When U2 recorded this song, "Pride (In the Name of Love)" back in the 1980s, Bono sang, "Early morning, April 4, shot rang out in the Memphis sky ..." It was actually 6:01, and Bono often corrects himself when he sings the lyric now (such as in the recent "U23D" film).
I've been blogging about Dr. King all this week and last on my day job. As I wrote today, the fact that the new NYT/CBS Times poll shows that 81 percent of Americans think we are on the wrong track also means that people are ready for change ... more than ready, in fact.
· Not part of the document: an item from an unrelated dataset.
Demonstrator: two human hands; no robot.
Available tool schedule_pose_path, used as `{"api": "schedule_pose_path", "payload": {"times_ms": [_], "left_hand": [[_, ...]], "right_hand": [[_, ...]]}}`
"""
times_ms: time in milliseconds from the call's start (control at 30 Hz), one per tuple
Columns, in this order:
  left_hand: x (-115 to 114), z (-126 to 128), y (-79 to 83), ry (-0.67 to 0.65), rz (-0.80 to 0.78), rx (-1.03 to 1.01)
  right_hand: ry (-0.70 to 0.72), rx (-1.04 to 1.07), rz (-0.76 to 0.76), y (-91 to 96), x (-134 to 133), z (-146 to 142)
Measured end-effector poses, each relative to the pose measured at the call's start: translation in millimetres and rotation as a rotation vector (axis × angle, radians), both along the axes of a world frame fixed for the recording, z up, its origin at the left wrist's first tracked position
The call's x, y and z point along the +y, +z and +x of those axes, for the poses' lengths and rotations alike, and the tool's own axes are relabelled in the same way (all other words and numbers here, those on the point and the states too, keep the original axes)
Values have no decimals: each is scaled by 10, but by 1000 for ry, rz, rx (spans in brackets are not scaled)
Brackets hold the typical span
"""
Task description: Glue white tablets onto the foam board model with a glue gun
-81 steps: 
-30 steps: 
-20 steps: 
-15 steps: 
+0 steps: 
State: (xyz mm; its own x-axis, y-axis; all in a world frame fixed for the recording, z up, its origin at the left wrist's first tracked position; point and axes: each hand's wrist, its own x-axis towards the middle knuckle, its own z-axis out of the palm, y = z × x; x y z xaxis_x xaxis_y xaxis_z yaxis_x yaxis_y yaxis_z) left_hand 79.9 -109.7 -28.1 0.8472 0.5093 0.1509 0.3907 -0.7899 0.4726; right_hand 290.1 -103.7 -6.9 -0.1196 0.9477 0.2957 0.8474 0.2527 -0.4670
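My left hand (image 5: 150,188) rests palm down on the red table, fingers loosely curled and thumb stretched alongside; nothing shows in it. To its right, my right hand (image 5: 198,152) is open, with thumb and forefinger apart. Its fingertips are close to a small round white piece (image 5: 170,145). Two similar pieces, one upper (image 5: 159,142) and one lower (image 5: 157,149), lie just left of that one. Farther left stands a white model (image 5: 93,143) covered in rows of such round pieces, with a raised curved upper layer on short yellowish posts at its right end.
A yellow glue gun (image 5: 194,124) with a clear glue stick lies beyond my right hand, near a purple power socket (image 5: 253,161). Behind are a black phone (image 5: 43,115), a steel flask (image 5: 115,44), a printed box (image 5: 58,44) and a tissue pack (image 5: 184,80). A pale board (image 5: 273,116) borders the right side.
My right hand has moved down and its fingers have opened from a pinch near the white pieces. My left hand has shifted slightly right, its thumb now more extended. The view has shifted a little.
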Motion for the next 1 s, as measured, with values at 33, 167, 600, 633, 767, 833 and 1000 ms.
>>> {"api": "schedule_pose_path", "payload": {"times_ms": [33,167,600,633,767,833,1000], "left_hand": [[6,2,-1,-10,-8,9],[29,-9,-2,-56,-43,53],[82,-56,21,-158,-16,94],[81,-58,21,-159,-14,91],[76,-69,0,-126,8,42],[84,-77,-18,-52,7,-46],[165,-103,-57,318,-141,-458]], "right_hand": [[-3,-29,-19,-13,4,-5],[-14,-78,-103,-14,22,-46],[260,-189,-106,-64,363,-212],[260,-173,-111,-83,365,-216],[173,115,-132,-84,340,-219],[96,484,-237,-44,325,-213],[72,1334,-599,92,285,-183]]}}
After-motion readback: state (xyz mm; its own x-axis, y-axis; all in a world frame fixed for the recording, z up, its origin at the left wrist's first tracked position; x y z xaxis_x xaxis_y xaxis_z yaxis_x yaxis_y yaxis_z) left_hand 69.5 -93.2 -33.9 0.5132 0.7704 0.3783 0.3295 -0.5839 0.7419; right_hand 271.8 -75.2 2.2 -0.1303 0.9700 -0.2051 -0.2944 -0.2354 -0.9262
Did you read Leonard Pitts' amazing story about the Memphis sanitation workers' strike? The Idaho Statesman ran every word today, starting above the fold on page 1 and taking up an entire page inside. It was riveting. You can read the original here. I have to say that as I read some of these passages about Memphis in 1968, I found myself thinking about Idaho in 2008:
'Anti-communism was just a huge layer over the white population at that time in Memphis. In the first negotiation that [union organizer] Bill Lucy had with them, Mayor Loeb brings up the communist issue and the war in Vietnam. [Lucy] was dumbfounded and he said, `What did that have to do with anything?' '' The men were talking about raises. About a place to shower the filth off before they went home. About getting paid for time worked. About having a place to urinate. The mayor was talking communism. In the minds of white conservatives, says Honey, ``If you stood up for civil rights, you were automatically a communist.''
Remind you of any modern-day Idaho legislators? What's scarier is the idea that for every Idaho lawmaker who will write such thoughts, there are several more who think them.
Here in mostly white, retro Idaho, many of us don't have much of a chance to see what it's like to be young and black or brown in the Bronx in 2008. The video below arrived in my email today from the Obama campaign. It's long ... 13 minutes or so ... but it demonstrates the fact that we have traveled far as a country since 1968. Of course, it's been said that "Idaho is what America was." For the sake of these kids and our own, let's see what we can do to change that.